* [What to work on] Copy every line below that has the word "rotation" in it.

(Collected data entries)
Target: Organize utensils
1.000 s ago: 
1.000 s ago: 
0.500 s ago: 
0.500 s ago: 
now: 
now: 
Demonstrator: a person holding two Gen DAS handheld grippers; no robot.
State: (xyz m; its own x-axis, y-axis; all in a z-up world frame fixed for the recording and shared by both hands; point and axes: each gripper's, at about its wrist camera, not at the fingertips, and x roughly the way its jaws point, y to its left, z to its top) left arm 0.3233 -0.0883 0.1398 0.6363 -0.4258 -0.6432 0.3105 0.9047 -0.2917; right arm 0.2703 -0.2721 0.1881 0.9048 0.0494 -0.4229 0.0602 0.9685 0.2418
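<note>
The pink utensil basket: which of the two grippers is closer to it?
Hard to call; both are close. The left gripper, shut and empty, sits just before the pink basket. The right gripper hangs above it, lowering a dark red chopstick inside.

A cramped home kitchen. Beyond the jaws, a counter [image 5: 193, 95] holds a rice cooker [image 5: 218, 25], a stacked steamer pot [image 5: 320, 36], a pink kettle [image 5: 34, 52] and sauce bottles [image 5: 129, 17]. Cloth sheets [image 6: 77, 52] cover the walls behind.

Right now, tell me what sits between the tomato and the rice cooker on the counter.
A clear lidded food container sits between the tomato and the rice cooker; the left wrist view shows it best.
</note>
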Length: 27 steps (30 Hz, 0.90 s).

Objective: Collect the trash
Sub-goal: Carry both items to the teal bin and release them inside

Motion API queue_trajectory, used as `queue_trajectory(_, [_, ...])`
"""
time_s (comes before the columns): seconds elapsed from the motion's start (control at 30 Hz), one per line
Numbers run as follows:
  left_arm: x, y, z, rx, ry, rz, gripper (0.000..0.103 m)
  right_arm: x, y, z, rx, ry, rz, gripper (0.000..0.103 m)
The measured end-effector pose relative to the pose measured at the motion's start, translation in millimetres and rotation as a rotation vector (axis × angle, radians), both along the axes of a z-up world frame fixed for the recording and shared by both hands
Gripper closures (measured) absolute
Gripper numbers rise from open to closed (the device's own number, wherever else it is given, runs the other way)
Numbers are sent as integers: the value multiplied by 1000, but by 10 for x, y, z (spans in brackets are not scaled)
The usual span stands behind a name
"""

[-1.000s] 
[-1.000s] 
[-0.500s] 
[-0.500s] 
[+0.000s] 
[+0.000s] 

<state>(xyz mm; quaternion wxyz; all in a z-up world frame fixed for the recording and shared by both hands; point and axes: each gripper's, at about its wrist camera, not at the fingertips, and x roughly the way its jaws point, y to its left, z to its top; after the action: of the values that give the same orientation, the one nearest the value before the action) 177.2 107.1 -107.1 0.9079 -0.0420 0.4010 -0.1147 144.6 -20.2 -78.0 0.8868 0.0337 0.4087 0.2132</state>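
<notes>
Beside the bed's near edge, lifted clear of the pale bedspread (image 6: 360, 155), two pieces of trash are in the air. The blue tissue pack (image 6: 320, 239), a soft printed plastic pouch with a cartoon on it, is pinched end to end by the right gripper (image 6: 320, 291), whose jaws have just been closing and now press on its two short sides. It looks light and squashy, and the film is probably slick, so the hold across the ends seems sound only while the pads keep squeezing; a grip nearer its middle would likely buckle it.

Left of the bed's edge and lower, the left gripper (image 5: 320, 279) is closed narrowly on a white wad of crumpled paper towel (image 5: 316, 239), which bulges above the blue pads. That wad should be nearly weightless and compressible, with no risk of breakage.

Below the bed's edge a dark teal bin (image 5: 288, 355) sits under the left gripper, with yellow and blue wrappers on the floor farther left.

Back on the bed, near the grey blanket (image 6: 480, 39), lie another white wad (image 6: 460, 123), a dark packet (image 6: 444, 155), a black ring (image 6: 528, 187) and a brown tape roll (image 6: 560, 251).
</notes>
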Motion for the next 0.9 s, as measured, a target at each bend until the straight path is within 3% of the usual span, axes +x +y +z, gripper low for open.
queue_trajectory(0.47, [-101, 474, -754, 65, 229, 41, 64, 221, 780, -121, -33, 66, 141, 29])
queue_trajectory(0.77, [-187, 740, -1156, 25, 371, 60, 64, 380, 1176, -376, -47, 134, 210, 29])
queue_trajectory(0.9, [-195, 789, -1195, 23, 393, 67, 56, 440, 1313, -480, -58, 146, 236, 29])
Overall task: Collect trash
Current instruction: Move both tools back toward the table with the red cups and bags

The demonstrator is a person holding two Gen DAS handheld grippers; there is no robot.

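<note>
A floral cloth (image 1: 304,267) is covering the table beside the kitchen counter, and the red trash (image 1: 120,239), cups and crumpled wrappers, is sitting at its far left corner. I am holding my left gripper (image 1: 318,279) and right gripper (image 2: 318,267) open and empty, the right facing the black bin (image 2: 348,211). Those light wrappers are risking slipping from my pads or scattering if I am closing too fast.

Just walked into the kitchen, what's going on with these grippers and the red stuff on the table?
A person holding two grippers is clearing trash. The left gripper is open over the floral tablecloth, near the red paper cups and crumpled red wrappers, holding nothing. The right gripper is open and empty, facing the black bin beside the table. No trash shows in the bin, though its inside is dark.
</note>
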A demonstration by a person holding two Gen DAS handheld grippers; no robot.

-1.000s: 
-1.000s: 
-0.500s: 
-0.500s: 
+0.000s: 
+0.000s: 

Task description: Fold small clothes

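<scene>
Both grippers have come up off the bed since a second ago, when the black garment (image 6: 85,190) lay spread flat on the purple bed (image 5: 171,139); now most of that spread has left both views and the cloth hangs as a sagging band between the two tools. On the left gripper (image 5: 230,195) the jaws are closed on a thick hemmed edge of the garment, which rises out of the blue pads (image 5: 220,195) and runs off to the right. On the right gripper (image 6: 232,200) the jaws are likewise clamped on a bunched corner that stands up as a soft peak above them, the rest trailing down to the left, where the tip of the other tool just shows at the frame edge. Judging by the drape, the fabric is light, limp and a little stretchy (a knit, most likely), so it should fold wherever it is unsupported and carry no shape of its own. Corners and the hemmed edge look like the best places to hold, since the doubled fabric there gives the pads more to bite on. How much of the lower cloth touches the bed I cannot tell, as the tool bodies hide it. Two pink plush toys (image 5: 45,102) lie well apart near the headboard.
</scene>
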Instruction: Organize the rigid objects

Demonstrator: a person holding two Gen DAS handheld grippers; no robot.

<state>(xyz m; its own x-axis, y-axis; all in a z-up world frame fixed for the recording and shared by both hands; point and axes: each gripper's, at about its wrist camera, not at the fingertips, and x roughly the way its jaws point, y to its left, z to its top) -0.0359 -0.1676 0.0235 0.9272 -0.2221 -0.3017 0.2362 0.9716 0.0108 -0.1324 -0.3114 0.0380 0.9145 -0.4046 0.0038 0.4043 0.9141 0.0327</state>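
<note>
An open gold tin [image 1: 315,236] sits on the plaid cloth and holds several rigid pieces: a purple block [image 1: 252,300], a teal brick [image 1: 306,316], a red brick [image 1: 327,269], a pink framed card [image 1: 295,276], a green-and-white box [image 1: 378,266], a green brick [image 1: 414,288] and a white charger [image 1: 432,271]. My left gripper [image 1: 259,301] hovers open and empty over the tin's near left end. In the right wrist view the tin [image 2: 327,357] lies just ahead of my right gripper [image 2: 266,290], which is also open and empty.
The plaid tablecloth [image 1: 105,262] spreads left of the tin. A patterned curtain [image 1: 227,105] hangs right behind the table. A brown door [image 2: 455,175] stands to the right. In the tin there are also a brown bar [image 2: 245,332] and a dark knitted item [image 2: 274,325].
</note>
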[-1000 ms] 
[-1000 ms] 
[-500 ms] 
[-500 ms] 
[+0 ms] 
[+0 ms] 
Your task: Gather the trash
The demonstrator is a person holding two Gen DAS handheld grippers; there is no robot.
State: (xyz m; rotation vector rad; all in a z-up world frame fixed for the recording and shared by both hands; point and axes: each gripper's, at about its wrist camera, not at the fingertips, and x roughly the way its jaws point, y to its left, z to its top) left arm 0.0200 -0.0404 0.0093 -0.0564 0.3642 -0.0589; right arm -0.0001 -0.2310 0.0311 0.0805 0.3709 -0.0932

* [Exercise output]
The measured end-effector pose relative to the pose measured at the motion's start, translation in millimetres and rotation as a rotation vector (axis × angle, radians), both along the axes of a z-up world frame fixed for the recording and shared by both hands
State: (xyz m; rotation vector rad; all in a z-up world frame fixed for the recording and shared by both hands; point and axes: each gripper's, at about its wrist camera, not at the fingertips, and x roughly the way its jaws point, y to its left, z to its top) left arm 0.0200 -0.0404 0.0093 -0.0564 0.3642 -0.0589; right arm -0.0001 -0.2310 0.0311 0.0805 0.3709 -0.0932

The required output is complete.